PROMPT —
What you return should be every line of the material, unchanged.

»»

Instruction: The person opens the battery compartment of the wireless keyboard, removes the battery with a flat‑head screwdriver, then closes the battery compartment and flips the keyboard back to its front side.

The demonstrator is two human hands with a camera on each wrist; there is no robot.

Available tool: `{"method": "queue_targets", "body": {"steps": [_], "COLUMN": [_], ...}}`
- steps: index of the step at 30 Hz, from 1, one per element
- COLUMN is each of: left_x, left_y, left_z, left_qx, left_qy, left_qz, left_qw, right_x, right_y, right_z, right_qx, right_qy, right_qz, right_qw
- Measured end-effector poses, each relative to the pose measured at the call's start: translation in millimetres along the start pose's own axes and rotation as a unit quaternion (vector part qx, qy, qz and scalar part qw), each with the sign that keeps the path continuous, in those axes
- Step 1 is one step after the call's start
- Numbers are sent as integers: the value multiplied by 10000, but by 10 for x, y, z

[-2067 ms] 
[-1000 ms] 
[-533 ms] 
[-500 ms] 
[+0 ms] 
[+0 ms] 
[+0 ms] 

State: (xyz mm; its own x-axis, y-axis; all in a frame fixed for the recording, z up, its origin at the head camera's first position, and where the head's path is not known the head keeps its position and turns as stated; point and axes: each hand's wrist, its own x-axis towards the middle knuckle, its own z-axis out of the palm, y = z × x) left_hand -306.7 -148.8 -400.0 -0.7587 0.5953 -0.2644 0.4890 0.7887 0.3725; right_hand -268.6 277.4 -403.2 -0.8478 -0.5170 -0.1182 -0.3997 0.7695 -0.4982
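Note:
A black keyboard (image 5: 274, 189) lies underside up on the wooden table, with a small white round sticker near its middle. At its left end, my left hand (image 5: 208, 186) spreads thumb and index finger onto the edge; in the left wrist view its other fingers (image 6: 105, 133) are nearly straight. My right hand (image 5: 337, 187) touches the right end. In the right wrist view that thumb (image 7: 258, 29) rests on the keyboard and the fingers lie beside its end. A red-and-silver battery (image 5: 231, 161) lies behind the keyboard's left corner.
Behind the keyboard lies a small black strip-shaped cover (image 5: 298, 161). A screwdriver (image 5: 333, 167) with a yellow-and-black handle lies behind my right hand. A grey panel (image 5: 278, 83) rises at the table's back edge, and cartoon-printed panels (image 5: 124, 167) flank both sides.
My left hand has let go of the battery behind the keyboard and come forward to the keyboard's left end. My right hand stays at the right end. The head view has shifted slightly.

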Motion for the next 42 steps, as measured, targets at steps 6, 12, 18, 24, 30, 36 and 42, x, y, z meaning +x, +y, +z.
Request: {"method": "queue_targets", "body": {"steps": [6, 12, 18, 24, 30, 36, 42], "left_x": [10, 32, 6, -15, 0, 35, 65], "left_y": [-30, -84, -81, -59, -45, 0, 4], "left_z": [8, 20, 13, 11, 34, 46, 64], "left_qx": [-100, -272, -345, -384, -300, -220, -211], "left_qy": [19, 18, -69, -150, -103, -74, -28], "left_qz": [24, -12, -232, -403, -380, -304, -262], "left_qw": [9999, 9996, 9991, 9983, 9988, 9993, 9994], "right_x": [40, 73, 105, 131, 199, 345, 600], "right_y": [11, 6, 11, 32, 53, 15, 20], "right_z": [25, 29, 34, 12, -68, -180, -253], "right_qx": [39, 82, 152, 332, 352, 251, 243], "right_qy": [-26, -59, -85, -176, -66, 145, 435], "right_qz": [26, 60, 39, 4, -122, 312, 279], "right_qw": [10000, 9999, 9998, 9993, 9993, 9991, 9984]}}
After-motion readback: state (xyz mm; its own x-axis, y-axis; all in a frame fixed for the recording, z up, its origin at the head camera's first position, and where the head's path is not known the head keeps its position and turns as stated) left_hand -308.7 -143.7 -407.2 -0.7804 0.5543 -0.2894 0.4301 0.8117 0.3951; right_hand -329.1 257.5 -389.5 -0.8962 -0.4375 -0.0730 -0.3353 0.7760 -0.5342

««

OUTPUT OF THE TASK —
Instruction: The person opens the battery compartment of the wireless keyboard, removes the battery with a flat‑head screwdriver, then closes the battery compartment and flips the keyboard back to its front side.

The demonstrator is two human hands with a camera on each wrist; there is no robot.

Available tool: `{"method": "queue_targets", "body": {"steps": [_], "COLUMN": [_], ...}}`
- steps: index of the step at 30 Hz, from 1, one per element
- COLUMN is each of: left_x, left_y, left_z, left_qx, left_qy, left_qz, left_qw, right_x, right_y, right_z, right_qx, right_qy, right_qz, right_qw
- Measured end-effector poses, each relative to the pose measured at the call's start: translation in millimetres along the start pose's own axes and rotation as a unit quaternion (vector part qx, qy, qz and scalar part qw), each with the sign that keeps the path continuous, in those axes
- Step 1 is one step after the call's start
- Numbers are sent as integers: the value multiplied by 10000, but by 10 for x, y, z

[-2067 ms] 
[-1000 ms] 
[-533 ms] 
[-500 ms] 
[+0 ms] 
[+0 ms] 
[+0 ms] 

State: (xyz mm; its own x-axis, y-axis; all in a frame fixed for the recording, z up, its origin at the head camera's first position, and where the head's path is not known the head keeps its position and turns as stated; point and axes: each hand's wrist, its own x-axis towards the middle knuckle, its own z-axis out of the palm, y = z × x) left_hand -306.7 -148.8 -400.0 -0.7587 0.5953 -0.2644 0.4890 0.7887 0.3725; right_hand -268.6 277.4 -403.2 -0.8478 -0.5170 -0.1182 -0.3997 0.7695 -0.4982
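Note:
A black keyboard (image 5: 274, 189) lies underside up on the wooden table, with a small white round sticker near its middle. At its left end, my left hand (image 5: 208, 186) spreads thumb and index finger onto the edge; in the left wrist view its other fingers (image 6: 105, 133) are nearly straight. My right hand (image 5: 337, 187) touches the right end. In the right wrist view that thumb (image 7: 258, 29) rests on the keyboard and the fingers lie beside its end. A red-and-silver battery (image 5: 231, 161) lies behind the keyboard's left corner.
Behind the keyboard lies a small black strip-shaped cover (image 5: 298, 161). A screwdriver (image 5: 333, 167) with a yellow-and-black handle lies behind my right hand. A grey panel (image 5: 278, 83) rises at the table's back edge, and cartoon-printed panels (image 5: 124, 167) flank both sides.
My left hand has let go of the battery behind the keyboard and come forward to the keyboard's left end. My right hand stays at the right end. The head view has shifted slightly.
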
Motion for the next 42 steps, as measured, targets at steps 6, 12, 18, 24, 30, 36 and 42, x, y, z meaning +x, +y, +z.
Request: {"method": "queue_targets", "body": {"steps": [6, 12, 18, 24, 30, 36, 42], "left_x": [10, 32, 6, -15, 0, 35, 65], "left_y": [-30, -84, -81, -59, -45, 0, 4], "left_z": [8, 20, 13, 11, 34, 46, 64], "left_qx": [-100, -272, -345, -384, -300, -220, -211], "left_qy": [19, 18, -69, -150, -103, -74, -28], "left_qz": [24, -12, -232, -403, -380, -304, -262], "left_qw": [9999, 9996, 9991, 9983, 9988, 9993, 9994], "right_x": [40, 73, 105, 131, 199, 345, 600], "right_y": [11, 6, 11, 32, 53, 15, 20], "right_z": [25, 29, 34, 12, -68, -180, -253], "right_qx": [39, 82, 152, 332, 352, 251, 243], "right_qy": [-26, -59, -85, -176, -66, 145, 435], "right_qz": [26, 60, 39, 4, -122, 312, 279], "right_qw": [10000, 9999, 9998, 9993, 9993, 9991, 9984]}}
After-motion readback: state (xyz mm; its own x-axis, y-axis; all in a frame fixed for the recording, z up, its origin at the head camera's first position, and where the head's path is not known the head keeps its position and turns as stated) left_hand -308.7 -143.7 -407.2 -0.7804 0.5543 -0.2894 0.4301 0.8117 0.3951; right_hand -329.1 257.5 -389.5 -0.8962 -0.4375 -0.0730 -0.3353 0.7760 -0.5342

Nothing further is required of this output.